Ce que j’aime voyager et découvrir, sûrement si j’avais vécu à la fin du 19ème siècle j’aurais réussi à faire venir un voyageur comme August Ponsot partant vers des contrées lointaines pour me prendre comme assistant. Et j’aurais alors été peut-être témoin de l’entrée en Europe à son retour du Papier d’Arménie en 1885.
Le Papier d’Arménie ne s’écrit pas : il se brûle. C’est un papier aux fibres spéciales et fabriqué de manière écologique mais à utiliser comme base pour l’absorption d’un mélange secret de benjoin et d’arômes. Il est allumé comme s’il s’agissait d’un bâton d’encens et ses arômes et ses propriétés inondent l’atmosphère d’une pièce.
Il était légendaire en son temps pour ses propriétés purifiantes et assainissantes dans les hôpitaux et les chambres de malades. Il est actuellement idéal dans des environnements fermés avec de l’humidité ou des bureaux où il y a des fumeurs. Non seulement il parfume en dégageant son arôme mais il absorbe également les mauvaises odeurs.
Une entrée réussie en Europe à la fin du XIXe siècle
Dès l’arrivée du voyageur August Ponsot, il contacte son partenaire pharmaceutique Henri Rivier à Paris. Ils se sont mis au travail et en seulement quatre ans, il est entré dans toutes les maisons européennes par la grande porte après sa présentation à l’Exposition Universelle de Paris en 1889. Il n’y a pas que la grande Tour Eiffel qui est devenue célèbre. En France, ce papier imprégné de résine de Benjoin est bien connu.
Le benjoin est extrait d’un arbre qui pousse au Laos, le styrax. C’est une résine balsamique qui était autrefois utilisée comme antiseptique, désinfectant, cicatrisant et expectorant. L’activation de benjoin a favorisé les asthmatiques, les patients souffrant de toux ou d’angine de poitrine, elle a même des propriétés digestives.
Une incision est pratiquée dans l’écorce du styrax lorsqu’il atteint 15 centimètres de diamètre et il faut attendre jusqu’à six mois pour que la résine suinte de l’arbre. En parfumerie, il est utilisé comme fixateur naturel : Guerlain l’utilise dans Shalimar. Il a un arôme sucré caractéristique, vanillé et balsamique. Seuls un à trois kilos de benjoin brut sont obtenus par an et par arbre.
Toutes les propriétés de Benjoin que j’ai énumérées auparavant proviennent de l’acide benzoïque à 25% qu’il contient.
Le geste d'allumer une bande de Papier d'Arménie
Ceux d’entre vous qui aiment allumer de l’encens ou brûler des huiles parfumées vont adorer ces bandes de papier parfumé. Une feuille de papier est retirée du livret et pliée en accordéon ou en éventail. Avec une allumette, la pointe du papier plié est allumée au-dessus d’un récipient résistant à la chaleur et il s’éteint immédiatement.
Le papier brûlera petit à petit et libérera son arôme et ses propriétés dans l’environnement, restant dans l’air pendant de nombreuses heures.
Comment est fabriqué le papier d'Arménie
Ils choisissent ce papier exclusif fabriqué à la main pour qu’il ait de grandes propriétés absorbantes.
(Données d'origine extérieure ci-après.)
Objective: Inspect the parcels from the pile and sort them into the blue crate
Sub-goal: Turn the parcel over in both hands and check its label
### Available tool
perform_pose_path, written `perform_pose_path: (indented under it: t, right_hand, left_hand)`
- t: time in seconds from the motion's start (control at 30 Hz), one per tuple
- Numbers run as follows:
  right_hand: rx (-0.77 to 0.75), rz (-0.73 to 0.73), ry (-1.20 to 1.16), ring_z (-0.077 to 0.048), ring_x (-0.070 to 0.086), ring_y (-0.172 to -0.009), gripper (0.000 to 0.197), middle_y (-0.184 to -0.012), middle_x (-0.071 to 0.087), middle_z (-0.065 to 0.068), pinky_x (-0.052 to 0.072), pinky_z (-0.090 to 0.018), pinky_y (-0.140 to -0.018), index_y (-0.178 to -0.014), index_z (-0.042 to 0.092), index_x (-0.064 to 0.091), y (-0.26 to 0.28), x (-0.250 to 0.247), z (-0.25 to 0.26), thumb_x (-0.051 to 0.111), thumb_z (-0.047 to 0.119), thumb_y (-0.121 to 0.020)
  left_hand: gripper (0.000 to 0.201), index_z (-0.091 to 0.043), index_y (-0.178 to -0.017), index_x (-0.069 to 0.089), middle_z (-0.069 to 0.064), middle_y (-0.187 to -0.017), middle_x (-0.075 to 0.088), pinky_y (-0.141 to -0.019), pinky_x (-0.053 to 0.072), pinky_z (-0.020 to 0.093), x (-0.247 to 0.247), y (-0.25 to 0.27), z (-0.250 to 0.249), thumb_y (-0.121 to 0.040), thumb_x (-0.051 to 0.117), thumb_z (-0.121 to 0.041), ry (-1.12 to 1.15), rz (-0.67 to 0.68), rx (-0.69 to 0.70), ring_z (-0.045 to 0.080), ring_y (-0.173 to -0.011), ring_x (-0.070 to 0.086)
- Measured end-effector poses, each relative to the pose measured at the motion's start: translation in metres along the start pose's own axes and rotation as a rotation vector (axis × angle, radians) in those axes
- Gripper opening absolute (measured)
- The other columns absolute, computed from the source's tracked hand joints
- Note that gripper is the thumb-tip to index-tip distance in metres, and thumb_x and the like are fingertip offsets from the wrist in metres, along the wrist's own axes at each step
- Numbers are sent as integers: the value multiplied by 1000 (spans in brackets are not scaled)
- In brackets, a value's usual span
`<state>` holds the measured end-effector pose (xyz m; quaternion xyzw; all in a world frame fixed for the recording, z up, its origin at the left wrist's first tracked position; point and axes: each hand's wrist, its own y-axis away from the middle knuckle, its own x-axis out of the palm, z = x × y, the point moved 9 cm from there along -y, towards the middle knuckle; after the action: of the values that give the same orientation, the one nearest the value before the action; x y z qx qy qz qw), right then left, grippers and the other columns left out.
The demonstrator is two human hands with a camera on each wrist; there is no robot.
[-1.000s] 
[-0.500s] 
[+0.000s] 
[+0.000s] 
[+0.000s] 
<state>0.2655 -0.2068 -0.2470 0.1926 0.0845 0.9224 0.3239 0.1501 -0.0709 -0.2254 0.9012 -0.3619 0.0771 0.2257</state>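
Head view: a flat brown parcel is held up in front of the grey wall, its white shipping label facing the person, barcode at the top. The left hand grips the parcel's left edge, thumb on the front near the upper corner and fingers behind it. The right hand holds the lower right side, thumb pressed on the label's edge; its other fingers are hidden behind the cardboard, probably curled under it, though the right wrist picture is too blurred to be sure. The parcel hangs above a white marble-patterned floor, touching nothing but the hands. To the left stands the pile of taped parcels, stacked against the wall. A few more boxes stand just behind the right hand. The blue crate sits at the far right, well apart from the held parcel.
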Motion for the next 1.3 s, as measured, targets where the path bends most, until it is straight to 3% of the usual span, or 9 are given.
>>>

Ils l’imbibent de Benjoin et de la sélection secrète d’arômes pour le laisser sécher. Le processus se termine au bout de six mois lorsqu’il est prêt à être vendu.
Le secret pour que le papier brûle lentement et ne produise pas de flamme est le bain de solution saline qu’on lui donne. Les feuilles sont laissées sécher à l’air libre sur des cordes à linge. Pendant ce temps, dans un couple de cuves indépendantes, les essences des autres parfums de la formule secrète et du Benjoin sont mélangées dans de l’alcool à 90º. Au bout de trois mois, le papier est plongé dans le mélange des deux cuves.
Ce n’est pas fini : le processus continue et, une fois le papier égoutté, ils sont placés à la main dans un four sur un système de tiges qui les maintiennent séparés pendant 10 minutes : ils sont enfin secs et prêts à assembler les fameux petits livres. Percer, couper, presser.
Maintenant que vous pouvez regarder ces bandes de papier craft avec le respect et l’admiration qu’elles méritent.